I have a 120 gallon with 1 yellow tang, 1 hippo tang, 4 clowns, 1 tiger watchman goby, and 1 six-lined wrasse. Also 1 BTA and 1 carpet anemone with a large cleanup crew.

So far on corals I have 1 toadstool, 1 candycane, 1 finger leather, 1 torch, 1 small zooanthid colony, 1 large red brain, 1 small bullseye mushroom colony, and two colors of frags of acanthrastrea, (and one little xenia hitchhiker).

Is the sky the limit on corals?
 
I wouldn't necessarily say that sky is the limit when you consider the effect each coral may have on another whether it be through encroachment, reproduction, physical confrontation, or allelopathy along with being aware that certain corals may stimulate an appetite in specific fish. There is quite a bit of aquatic chess being played in our little glass boxes and it is an endless game.
 
I'm still wondering where they fit into the bio-load situation. And along the same lines, can one coral colony nuke the tank? I had a bottlebrush SPS that showed signs of shedding and the tank started to stink.
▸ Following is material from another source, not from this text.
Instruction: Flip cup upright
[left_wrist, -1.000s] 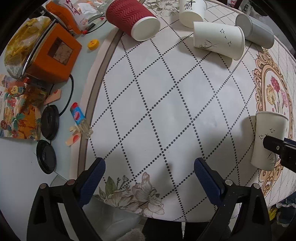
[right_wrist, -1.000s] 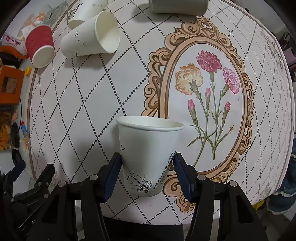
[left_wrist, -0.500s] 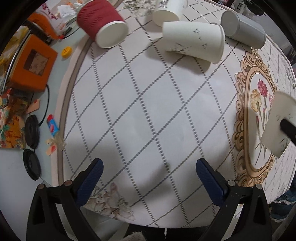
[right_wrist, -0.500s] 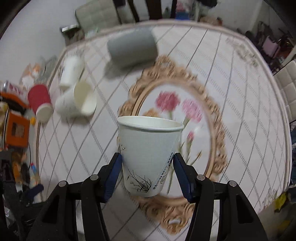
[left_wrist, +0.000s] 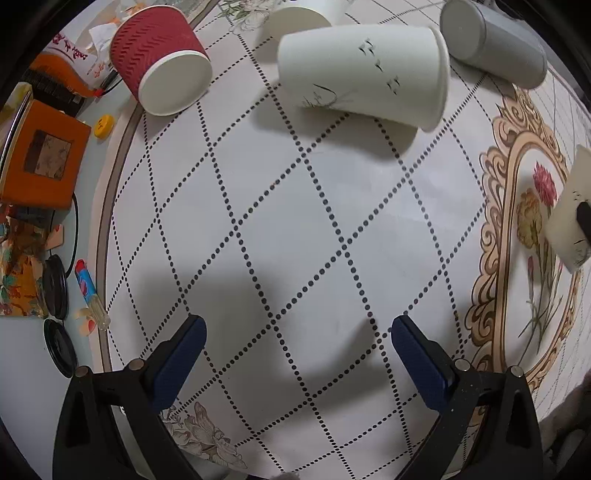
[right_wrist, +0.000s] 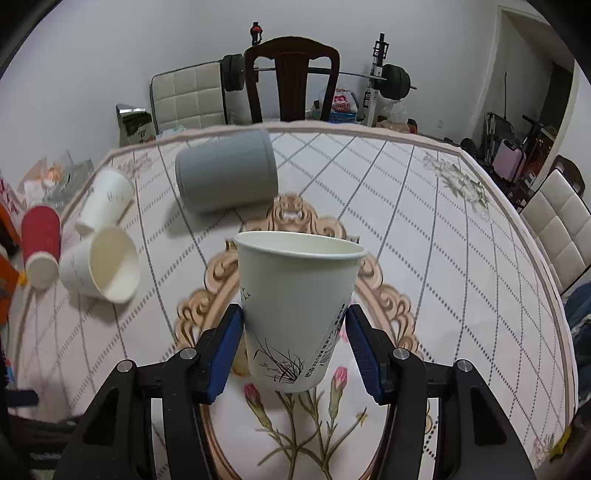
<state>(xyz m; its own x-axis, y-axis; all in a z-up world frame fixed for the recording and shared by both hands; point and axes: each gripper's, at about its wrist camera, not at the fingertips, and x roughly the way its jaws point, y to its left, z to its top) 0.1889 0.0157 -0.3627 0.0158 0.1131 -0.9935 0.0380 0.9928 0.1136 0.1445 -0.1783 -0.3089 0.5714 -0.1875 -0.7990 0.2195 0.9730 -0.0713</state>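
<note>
My right gripper (right_wrist: 294, 321) is shut on a white paper cup (right_wrist: 295, 314) with a grass print, held mouth up above the flower medallion (right_wrist: 295, 435) of the tablecloth. The same cup shows at the right edge of the left wrist view (left_wrist: 570, 218). My left gripper (left_wrist: 297, 332) is open and empty over the diamond-patterned cloth. Ahead of it a second white cup (left_wrist: 364, 70) lies on its side, also seen in the right wrist view (right_wrist: 99, 266).
A red ribbed cup (left_wrist: 159, 59), a grey cup (left_wrist: 491, 40) and a third white cup (right_wrist: 107, 195) lie on their sides at the far end. An orange box (left_wrist: 40, 158), black lids (left_wrist: 55, 280) and clutter sit off the cloth at left. A chair (right_wrist: 291, 74) stands behind the table.
The right gripper has lifted the cup and tilted level, moving over the medallion. The left gripper has moved forward toward the lying white cup.
</note>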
I didn't take a chance and I removed it. I'm wondering what sort of toxins they exude if they are sick or dying. This one might have pulled through, but I didn't want to take a chance.

I'd assume that they would settle their own encroachment conflicts by growing in the other direction, no?
 
They create a bio-load in essence of what I previously mentioned including salt mix constituent uptake (calcium, alkalinity, magnesium, etc.), but very little in concerns of NH3. Many sps such as acropora, millepora, pocillopora, seriatopora, etc. will slough their tisssue (necrosis) creating a chain of death if their health is impacted (great water parameter swings, physical trauma, allelopathic trauma...). The waste generated is highly contagious ime. Of course, many soft corals such as sarcophytons and especially sinularias can have traumatic impacts on sps and even lps health. There is usually only two outcomes in terms of encroachment: One coral continues to grow over another coral and kills it or they fend each other off with each taking turns damaging the other over time.
 
So with a dying sps, if I caught it early and ditched it followed by an immediate 30% water change, should I be OK?

I'm currently doing 30% weekly.
 
I would pay close attention to any other sps you may have and corals in general, run carbon heavily, and perform frequent 25%-50% water changes depending on the outcome.